The Wayans are back, and so are the whiplash numbers. The "Scary Movie" reboot, which hit theaters June 12, 2026, posted a franchise-best $55 million domestic opening and $105.5 million globally.
Then came the crash.

In weekend two, the film plunged roughly 71% to about $15.6 million — the worst second-weekend drop in the franchise's history.
The pattern is classic parody: front-loaded curiosity, fast burnout. Audiences rushed in, got the gags, and the word-of-mouth engine stalled.

The Band Is Back Together
Paramount reassembled the core. The Wayans brothers wrote the script. Anna Faris and Regina Hall return — the franchise's beating comic heart. Michael Tiddes directs.
The targets this time are pulled straight from the current horror conversation. The film parodies "Sinners" and "Weapons," two of the genre's recent talking points, threading the reboot's spoofs through movies audiences actually just watched.

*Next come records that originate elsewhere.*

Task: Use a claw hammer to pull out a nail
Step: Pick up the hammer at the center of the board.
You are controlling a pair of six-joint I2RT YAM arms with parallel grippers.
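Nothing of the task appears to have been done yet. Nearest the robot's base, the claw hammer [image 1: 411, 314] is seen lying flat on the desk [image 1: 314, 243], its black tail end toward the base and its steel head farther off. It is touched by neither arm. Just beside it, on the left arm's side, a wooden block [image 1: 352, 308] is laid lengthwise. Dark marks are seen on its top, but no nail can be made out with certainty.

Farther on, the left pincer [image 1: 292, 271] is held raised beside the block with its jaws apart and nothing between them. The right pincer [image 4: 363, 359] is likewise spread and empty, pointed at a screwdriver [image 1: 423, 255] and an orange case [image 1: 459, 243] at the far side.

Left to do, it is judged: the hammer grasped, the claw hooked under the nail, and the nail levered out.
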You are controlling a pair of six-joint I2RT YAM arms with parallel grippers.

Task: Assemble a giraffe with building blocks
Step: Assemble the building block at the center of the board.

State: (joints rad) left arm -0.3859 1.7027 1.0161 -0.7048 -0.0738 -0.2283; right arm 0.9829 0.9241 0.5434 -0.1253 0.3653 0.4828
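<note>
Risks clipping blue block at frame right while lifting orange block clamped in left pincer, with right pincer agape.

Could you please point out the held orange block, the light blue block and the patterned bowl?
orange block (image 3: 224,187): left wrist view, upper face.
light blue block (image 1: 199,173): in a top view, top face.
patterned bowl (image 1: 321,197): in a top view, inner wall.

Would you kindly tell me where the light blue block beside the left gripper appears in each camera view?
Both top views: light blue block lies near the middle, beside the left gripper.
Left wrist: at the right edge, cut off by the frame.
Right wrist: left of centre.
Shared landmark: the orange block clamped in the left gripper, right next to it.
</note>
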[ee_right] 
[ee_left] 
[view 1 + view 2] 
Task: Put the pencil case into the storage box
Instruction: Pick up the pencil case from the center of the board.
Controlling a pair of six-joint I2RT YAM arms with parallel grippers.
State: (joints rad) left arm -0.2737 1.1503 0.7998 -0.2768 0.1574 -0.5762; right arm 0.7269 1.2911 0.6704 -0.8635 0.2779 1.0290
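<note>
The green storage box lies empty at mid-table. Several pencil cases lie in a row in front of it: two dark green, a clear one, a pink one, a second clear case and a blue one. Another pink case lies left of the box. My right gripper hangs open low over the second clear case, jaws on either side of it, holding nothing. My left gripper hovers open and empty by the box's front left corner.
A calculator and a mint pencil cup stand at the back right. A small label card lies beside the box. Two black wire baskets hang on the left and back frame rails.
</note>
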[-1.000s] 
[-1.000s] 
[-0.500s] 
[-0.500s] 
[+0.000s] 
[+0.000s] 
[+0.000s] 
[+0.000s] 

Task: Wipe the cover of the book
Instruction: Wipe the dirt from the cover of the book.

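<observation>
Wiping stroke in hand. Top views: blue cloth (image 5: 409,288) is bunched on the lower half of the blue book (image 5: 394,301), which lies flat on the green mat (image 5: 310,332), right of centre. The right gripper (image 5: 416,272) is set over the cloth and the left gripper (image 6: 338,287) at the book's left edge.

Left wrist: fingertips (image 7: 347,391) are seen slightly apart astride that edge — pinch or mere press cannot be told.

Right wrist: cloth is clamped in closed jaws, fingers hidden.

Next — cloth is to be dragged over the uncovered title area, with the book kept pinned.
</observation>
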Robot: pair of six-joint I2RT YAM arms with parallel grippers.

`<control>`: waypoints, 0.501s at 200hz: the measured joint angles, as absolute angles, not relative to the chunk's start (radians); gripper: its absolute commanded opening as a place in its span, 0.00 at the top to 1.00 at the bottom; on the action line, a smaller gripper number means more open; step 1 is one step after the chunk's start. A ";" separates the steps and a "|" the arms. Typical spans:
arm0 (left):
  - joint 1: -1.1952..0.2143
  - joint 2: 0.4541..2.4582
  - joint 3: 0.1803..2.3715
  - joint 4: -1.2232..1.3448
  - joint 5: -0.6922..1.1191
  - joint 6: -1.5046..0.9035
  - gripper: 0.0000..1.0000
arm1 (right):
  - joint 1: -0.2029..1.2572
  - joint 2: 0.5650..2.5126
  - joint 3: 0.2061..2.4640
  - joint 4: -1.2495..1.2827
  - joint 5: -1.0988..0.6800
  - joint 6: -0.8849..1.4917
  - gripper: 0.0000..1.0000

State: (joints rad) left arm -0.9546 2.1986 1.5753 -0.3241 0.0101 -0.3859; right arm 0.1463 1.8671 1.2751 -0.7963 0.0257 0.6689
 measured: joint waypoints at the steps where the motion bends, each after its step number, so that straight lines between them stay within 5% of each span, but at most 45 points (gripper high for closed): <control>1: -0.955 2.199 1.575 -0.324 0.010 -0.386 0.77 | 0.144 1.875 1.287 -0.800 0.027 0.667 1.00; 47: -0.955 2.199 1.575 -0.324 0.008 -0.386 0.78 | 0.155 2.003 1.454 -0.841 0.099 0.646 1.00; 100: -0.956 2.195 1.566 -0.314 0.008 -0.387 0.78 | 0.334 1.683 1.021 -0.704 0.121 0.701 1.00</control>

That relevance fueled the explosive open. The $55 million launch isn't just good for a parody — it's the best number the franchise has ever logged out of the gate, and the $105.5 million global start gave Paramount an early victory lap.
But parody comedies live and die on novelty, and the 71% drop tells the rest of the story. Once the jokes are spoiled, the repeat business evaporates.
The franchise has always run hot and cold, but a fall this steep is uncharted territory for the series. The opening rewrote one record. The collapse rewrote another.
The good news for Paramount: the film already turned a strong profit on that first-weekend surge, and the spoof formula remains cheap to produce relative to the horror titles it skewers.
The question now is whether nostalgia plus Faris and Hall is enough to keep this revival breathing — or whether the second weekend already wrote the obituary.